On May 15, 2005, he was appointed by Prime Minister Ariel Sharon to replace Avi Dichter as the Director of the Shin Bet.

During his tenure as Director, Diskin led the development of the Shabak's cyber capabilities. These counter-cyberterrorism capabilities are both offensive—preventing terrorist and suicide attacks to the point of their termination in Israel.

In 2009, in an unusual act, the Israeli Prime Minister Benjamin Netanyahu requested Diskin to extend his service, due to his integral and unique role in maintaining the national security of Israel.

On May 15, 2011, Diskin was replaced as Director by his former deputy, Yoram Cohen.

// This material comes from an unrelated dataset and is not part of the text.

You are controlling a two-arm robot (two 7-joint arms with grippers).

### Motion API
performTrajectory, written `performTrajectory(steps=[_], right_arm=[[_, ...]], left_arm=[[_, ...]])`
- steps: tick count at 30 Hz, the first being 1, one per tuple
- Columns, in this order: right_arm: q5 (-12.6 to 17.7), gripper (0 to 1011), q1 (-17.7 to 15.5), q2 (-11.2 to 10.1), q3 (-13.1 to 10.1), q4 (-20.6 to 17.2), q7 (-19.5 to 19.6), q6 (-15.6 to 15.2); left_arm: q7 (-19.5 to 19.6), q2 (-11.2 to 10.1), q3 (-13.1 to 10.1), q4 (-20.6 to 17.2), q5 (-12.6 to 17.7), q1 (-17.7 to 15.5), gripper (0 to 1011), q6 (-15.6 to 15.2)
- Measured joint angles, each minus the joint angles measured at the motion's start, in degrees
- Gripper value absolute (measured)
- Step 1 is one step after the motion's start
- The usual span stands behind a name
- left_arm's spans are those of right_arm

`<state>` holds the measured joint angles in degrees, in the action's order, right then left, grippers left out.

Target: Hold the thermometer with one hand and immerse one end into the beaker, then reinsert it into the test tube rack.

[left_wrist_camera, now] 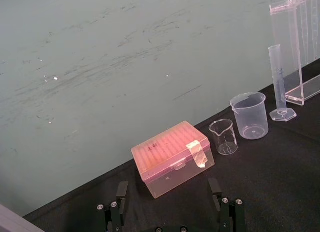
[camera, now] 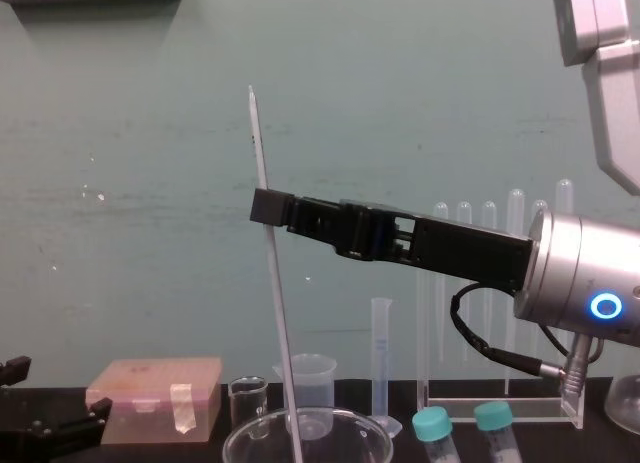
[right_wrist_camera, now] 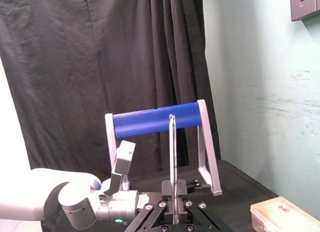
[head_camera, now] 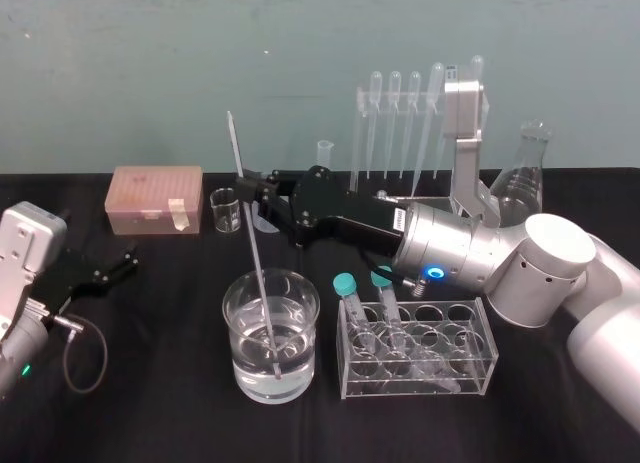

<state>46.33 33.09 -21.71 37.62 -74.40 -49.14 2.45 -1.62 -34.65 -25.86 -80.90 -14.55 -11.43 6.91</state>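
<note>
The thermometer (head_camera: 250, 253) is a long thin white rod, standing nearly upright with a slight tilt. Its lower end dips into the water in the wide glass beaker (head_camera: 300, 313) at the table's front middle. My right gripper (head_camera: 245, 191) reaches in from the right and is shut on the rod's upper part, well above the beaker rim. From the chest view the rod (camera: 275, 313) runs down from the right gripper (camera: 265, 205) into the beaker (camera: 305, 433). The tall clear test tube rack (head_camera: 400, 178) stands behind, with pipettes hanging in it. My left gripper (head_camera: 110, 268) rests open at the left.
A pink tip box (head_camera: 155, 198) and a tiny glass beaker (head_camera: 226, 209) sit at the back left. A low clear tube rack (head_camera: 420, 348) with teal-capped tubes stands right of the beaker. A conical flask (head_camera: 525, 178), a plastic spouted beaker (left_wrist_camera: 250, 116) and a graduated cylinder (left_wrist_camera: 279, 81) stand along the back.
</note>
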Motion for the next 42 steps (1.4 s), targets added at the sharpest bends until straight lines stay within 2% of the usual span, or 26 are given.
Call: performTrajectory(steps=[42], right_arm=[[-0.4, 53, -0.6, -0.6, -0.2, -1.8, 0.5, 0.0]], left_arm=[[0.0, 0.0, 0.0, 0.0, 0.0, 0.0, 1008, 0.0]])
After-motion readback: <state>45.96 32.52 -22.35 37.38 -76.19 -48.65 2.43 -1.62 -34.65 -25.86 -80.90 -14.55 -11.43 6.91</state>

In February 2015, Avi Primor, ex ambassador to Germany, introduced Diskin as the head of Diskin Advanced Technologies to Ferdinand Piëch, VW-CEO "as a favor". As a result of the meeting Diskin and Piëch founded a company named Cymotive Technologies in Herzliya, with 40% ownership through VW´s AutoVision, and 60% by Diskin Advanced Technologies, to close cybersecurity gaps of linked cars. Primor told Piëch about the impending dieselgate.

==Views and opinions==
In January 2013, prior to Israel's parliamentary elections, Diskin harshly criticized Benjamin Netanyahu's leadership. He told Israeli newspaper Yedioth Ahronoth in 2013, that "if we look at it over the years, one of the main people contributing to Hamas's strengthening has been Bibi (Benjamin) Netanyahu, since his first term as prime minister."

Diskin, along with former Mossad Director Meir Dagan and former IDF Chief of Staff Gabi Ashkenazi, have been highly critical of the diplomatic positions of Prime Minister Netanyahu's coalition; since his retirement from the Shabak, he has spoken on a number of occasions on his view of the need for diplomatic progress vis-à-vis the Palestinian Authority and the wider Arab world.

==Honors==
In 2012, Diskin was selected by Foreign Policy magazine as one of the Top 100 Global Thinkers for his standout contribution to the intellectual debate of foreign policy.

In 2012, Diskin, along with the other living former directors of the Shabak, was featured in a documentary film, The Gatekeepers in which he discussed some of the main events of his tenure in the Shin Bet and identified as a fluent speaker of Palestinian Arabic.